*What you have to do*. All lines in the material below that contain "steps" should be located and copied.

*Source data*.
####################

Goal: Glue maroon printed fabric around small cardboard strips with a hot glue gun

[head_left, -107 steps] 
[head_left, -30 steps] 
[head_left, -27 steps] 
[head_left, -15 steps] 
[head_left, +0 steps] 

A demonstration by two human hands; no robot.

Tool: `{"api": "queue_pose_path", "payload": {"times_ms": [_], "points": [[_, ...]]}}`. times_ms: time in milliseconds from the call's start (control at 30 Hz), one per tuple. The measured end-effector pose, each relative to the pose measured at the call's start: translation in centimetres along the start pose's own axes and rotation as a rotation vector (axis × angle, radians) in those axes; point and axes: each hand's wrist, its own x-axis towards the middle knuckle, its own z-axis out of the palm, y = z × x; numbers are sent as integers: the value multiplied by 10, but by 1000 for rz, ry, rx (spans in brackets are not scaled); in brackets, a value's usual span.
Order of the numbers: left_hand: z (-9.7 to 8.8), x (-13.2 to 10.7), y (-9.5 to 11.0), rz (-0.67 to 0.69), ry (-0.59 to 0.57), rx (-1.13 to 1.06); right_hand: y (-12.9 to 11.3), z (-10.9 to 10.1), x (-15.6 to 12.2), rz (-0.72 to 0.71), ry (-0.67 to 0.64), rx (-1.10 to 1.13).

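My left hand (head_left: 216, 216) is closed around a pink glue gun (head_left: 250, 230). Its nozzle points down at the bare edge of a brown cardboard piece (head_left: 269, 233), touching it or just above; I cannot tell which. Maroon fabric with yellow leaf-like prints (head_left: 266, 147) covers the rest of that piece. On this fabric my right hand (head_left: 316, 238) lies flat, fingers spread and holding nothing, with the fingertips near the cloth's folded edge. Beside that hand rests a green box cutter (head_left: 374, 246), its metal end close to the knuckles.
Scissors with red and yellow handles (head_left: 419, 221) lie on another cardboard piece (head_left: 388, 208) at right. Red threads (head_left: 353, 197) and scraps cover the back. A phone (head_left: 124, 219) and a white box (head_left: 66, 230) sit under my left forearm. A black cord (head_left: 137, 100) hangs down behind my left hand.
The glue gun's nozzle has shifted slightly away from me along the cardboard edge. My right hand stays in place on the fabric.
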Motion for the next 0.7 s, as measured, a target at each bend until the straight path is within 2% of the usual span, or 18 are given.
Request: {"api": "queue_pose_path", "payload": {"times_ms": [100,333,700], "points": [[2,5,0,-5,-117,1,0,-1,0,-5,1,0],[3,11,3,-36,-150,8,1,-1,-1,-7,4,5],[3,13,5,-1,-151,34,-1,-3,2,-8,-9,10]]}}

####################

*Written answer*.
[head_left, -107 steps] 
[head_left, -30 steps] 
[head_left, -27 steps] 
[head_left, -15 steps] 
[head_left, +0 steps] 

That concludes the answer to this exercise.